You can increase pod density by using larger instance types that support more ENIs and IPs per ENI. Alternatively, enable prefix delegation (assign /28 prefixes to ENIs) on Nitro-based instances, which allows up to 110 pods per node (e.g., m5.large supports 3 ENIs * 50 IPs = 150 IPs, but prefix delegation gives 3 ENIs * 16 prefixes * 16 IPs = 768 IPs, though limited by other factors). Also adjust warm pool settings to ensure fast IP allocation.

Can I assign different security groups to different pods in EKS?

Yes, by enabling the Security Groups for Pods feature. You must annotate the pod with `vpc.amazonaws.com/pod-security-groups: sg-xxx,sg-yyy`. This requires the VPC CNI plugin version 1.7.0 or later and the `amazon-vpc-cni-k8s` add-on. The feature creates a branch ENI for the pod with the specified security groups. Note that this uses additional ENI resources.

Does the VPC CNI plugin support Kubernetes NetworkPolicy?

No, the VPC CNI plugin does not implement NetworkPolicy. To enforce network policies, you must install a separate network policy engine such as Calico, Cilium, or OPA. These integrate with the VPC CNI to apply rules at the pod level using iptables or eBPF.

What happens when the VPC subnet runs out of IP addresses?

If the subnet has no available IPs, IPAMD cannot allocate an IP for a new pod, and the pod creation fails with an error like 'IP address not available'. To avoid this, ensure your subnet CIDR is large enough to accommodate the total number of pods across all nodes.

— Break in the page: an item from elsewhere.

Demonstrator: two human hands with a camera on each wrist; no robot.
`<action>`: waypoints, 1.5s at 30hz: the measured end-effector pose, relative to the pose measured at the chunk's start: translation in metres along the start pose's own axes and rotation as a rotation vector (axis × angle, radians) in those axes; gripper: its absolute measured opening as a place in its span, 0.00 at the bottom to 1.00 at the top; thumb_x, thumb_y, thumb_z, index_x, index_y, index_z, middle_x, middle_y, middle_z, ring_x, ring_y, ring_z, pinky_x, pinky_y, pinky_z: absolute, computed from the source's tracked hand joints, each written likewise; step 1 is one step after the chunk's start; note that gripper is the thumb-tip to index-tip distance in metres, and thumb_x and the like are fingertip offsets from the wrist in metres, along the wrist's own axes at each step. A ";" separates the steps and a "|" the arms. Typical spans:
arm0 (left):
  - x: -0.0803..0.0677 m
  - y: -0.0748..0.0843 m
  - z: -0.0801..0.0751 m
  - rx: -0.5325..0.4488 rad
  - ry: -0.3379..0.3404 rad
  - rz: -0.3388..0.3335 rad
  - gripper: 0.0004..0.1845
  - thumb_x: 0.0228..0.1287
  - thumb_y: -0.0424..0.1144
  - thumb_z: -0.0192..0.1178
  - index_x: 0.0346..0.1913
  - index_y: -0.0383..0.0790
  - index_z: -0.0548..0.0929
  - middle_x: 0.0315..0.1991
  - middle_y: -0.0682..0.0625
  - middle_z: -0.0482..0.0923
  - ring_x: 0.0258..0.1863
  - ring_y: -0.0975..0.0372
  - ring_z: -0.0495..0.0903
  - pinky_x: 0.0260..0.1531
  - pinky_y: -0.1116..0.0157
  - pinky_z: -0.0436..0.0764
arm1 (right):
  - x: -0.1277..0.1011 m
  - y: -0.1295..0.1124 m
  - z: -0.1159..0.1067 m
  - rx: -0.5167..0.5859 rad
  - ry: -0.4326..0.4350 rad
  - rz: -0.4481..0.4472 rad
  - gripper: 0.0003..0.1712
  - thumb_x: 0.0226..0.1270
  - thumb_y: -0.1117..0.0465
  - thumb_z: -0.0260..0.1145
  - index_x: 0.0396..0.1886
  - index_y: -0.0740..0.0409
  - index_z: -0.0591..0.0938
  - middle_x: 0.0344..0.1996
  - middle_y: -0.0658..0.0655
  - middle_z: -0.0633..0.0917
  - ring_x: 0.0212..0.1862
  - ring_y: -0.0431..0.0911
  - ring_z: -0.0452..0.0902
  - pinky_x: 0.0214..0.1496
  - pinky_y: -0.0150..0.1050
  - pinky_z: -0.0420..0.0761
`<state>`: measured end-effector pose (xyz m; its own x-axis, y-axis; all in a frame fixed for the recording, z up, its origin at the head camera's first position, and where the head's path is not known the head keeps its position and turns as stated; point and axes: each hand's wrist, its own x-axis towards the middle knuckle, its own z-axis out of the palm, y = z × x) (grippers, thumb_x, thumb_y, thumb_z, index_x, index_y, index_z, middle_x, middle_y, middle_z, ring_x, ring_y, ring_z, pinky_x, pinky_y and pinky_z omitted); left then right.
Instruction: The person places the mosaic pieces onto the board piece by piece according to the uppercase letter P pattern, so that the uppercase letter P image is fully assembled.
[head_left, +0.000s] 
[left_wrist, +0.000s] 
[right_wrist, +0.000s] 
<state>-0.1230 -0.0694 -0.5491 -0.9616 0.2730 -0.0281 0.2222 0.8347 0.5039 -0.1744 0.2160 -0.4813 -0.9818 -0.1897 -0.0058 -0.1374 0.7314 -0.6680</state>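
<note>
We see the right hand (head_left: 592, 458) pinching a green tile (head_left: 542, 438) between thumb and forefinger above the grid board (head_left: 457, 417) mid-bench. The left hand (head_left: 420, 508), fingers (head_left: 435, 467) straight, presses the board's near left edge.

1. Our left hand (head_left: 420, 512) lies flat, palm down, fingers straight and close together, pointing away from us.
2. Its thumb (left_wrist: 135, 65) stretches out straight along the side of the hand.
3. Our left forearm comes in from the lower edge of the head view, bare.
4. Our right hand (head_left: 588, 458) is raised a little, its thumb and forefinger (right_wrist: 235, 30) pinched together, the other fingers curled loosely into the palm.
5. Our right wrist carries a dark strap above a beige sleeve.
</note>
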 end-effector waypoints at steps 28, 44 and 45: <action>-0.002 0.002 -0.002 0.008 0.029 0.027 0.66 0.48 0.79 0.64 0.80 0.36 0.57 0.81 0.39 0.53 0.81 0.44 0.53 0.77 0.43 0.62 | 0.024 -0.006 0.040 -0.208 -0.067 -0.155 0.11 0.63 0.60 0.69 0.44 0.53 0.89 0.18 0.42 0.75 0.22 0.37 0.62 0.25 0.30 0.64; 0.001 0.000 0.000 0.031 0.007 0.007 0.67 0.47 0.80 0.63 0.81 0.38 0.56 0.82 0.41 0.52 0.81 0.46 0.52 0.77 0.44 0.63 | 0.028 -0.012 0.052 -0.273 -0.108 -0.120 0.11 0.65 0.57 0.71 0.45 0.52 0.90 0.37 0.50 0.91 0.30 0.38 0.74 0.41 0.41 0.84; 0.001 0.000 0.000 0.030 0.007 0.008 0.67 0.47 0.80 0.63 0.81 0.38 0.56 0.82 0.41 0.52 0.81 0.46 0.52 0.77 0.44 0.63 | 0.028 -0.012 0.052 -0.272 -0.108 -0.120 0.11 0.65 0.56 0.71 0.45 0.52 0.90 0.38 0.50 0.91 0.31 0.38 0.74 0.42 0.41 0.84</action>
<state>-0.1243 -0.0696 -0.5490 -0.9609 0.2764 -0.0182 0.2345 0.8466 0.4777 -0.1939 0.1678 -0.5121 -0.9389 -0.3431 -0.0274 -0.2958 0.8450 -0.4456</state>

You can also use custom networking with a separate CIDR for pods, or use IPv6.

How does the VPC CNI handle pod-to-pod communication across nodes?

Since each pod has a VPC IP, the packet is routed by the VPC router just like traffic between EC2 instances. The source pod sends the packet to its default gateway (the node's ENI), which forwards it to the VPC router. The VPC router looks up the destination IP in its route table and forwards the packet to the destination node's ENI, which then routes it to the destination pod via the host's routing table.

What is the difference between WARM_ENI_TARGET and WARM_IP_TARGET?

WARM_ENI_TARGET (default 1) controls how many extra ENIs should be attached to the node with free IPs. WARM_IP_TARGET (default 0, disabled) controls how many free IPs should be kept across all ENIs. For example, setting WARM_IP_TARGET=10 ensures there are always 10 unassigned IPs ready. If both are set, the plugin tries to satisfy both, preferring WARM_IP_TARGET.